Without any of its pictures, the listing below should be output exactly.

> [DATA SHOWN]:
────
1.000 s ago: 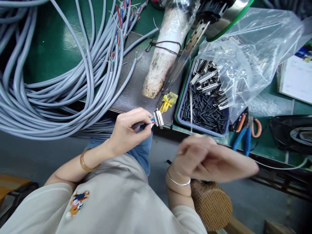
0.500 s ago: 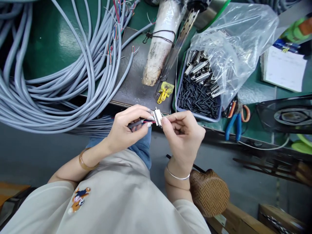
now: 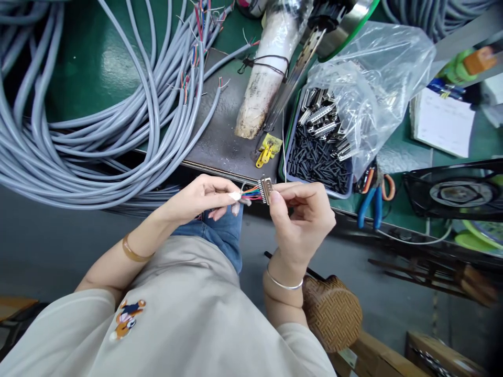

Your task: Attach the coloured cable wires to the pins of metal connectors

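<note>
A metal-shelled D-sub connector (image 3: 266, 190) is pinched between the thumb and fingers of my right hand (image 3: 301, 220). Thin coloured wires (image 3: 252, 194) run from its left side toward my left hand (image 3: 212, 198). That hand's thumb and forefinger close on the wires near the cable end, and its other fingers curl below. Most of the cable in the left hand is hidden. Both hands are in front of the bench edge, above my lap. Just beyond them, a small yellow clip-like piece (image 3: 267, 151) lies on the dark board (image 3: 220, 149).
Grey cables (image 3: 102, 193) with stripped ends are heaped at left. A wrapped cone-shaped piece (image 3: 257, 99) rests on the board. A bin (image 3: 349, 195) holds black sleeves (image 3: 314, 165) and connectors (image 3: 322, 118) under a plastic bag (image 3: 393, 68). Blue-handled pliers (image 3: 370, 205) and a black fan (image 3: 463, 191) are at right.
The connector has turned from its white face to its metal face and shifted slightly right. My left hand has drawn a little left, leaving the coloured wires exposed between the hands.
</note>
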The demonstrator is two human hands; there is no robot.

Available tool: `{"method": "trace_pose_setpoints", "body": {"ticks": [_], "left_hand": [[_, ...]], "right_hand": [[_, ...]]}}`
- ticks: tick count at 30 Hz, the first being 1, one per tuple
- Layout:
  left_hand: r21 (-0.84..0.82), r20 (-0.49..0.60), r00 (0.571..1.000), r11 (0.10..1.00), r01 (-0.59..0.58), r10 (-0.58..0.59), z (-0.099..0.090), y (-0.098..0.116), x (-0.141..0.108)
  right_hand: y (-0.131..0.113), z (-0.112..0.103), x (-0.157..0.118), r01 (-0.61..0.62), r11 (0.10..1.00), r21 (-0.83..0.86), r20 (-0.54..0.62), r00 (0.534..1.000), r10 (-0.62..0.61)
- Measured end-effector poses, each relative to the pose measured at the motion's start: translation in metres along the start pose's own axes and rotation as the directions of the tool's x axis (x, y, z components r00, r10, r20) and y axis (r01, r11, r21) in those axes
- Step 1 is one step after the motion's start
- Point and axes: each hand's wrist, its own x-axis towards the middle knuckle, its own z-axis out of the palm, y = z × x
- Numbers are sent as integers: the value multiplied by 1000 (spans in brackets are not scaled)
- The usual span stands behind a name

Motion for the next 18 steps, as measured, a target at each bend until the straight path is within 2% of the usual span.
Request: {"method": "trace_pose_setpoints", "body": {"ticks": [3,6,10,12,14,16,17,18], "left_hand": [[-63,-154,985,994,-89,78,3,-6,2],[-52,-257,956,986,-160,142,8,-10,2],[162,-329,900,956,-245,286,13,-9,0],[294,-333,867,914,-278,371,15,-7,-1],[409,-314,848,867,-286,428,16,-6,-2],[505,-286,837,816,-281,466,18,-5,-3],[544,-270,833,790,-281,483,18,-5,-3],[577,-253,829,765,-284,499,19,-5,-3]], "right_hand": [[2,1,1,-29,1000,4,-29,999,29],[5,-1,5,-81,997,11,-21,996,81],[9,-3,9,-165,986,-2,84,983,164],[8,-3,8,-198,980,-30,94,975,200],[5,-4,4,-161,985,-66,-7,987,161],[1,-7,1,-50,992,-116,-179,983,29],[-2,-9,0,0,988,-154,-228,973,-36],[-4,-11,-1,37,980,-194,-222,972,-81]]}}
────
> [ANSWER FOR THIS EXERCISE]:
1.000 s ago: 
0.500 s ago: 
now: 

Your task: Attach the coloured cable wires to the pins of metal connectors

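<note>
A metal-shelled D-sub connector (image 3: 266, 190) is pinched between the thumb and fingers of my right hand (image 3: 301, 220). Thin coloured wires (image 3: 252, 194) run from its left side toward my left hand (image 3: 212, 198). That hand's thumb and forefinger close on the wires near the cable end, and its other fingers curl below. Most of the cable in the left hand is hidden. Both hands are in front of the bench edge, above my lap. Just beyond them, a small yellow clip-like piece (image 3: 267, 151) lies on the dark board (image 3: 220, 149).
Grey cables (image 3: 102, 193) with stripped ends are heaped at left. A wrapped cone-shaped piece (image 3: 257, 99) rests on the board. A bin (image 3: 349, 195) holds black sleeves (image 3: 314, 165) and connectors (image 3: 322, 118) under a plastic bag (image 3: 393, 68). Blue-handled pliers (image 3: 370, 205) and a black fan (image 3: 463, 191) are at right.
The connector has turned from its white face to its metal face and shifted slightly right. My left hand has drawn a little left, leaving the coloured wires exposed between the hands.
</note>
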The demonstrator is two human hands; there is no robot.

Available tool: `{"method": "trace_pose_setpoints", "body": {"ticks": [_], "left_hand": [[_, ...]], "right_hand": [[_, ...]]}}`
- ticks: tick count at 30 Hz, the first being 1, one per tuple
- Layout:
  left_hand: r21 (-0.84..0.82), r20 (-0.49..0.60), r00 (0.571..1.000), r11 (0.10..1.00), r01 (-0.59..0.58), r10 (-0.58..0.59), z (-0.099..0.090), y (-0.098..0.116), x (-0.141..0.108)
  right_hand: y (-0.131..0.113), z (-0.112..0.103), x (-0.157..0.118), r01 (-0.61..0.62), r11 (0.10..1.00), r21 (-0.83..0.86), r20 (-0.54..0.62), r00 (0.534..1.000), r10 (-0.62..0.61)
- Measured end-effector poses, each relative to the pose measured at the motion's start: translation in metres along the start pose's own axes and rotation as the directions of the tool's x axis (x, y, z components r00, r10, r20) and y axis (r01, r11, r21) in those axes
- Step 1 is one step after the motion's start
- Point and axes: each hand's wrist, its own x-axis towards the middle knuckle, its own z-axis out of the palm, y = z × x
- Numbers are sent as integers: the value multiplied by 1000 (spans in brackets are not scaled)
- The usual span stands behind a name

Motion for the next 18 steps, as measured, a target at each bend until the straight path is within 2% of the usual span.
Request: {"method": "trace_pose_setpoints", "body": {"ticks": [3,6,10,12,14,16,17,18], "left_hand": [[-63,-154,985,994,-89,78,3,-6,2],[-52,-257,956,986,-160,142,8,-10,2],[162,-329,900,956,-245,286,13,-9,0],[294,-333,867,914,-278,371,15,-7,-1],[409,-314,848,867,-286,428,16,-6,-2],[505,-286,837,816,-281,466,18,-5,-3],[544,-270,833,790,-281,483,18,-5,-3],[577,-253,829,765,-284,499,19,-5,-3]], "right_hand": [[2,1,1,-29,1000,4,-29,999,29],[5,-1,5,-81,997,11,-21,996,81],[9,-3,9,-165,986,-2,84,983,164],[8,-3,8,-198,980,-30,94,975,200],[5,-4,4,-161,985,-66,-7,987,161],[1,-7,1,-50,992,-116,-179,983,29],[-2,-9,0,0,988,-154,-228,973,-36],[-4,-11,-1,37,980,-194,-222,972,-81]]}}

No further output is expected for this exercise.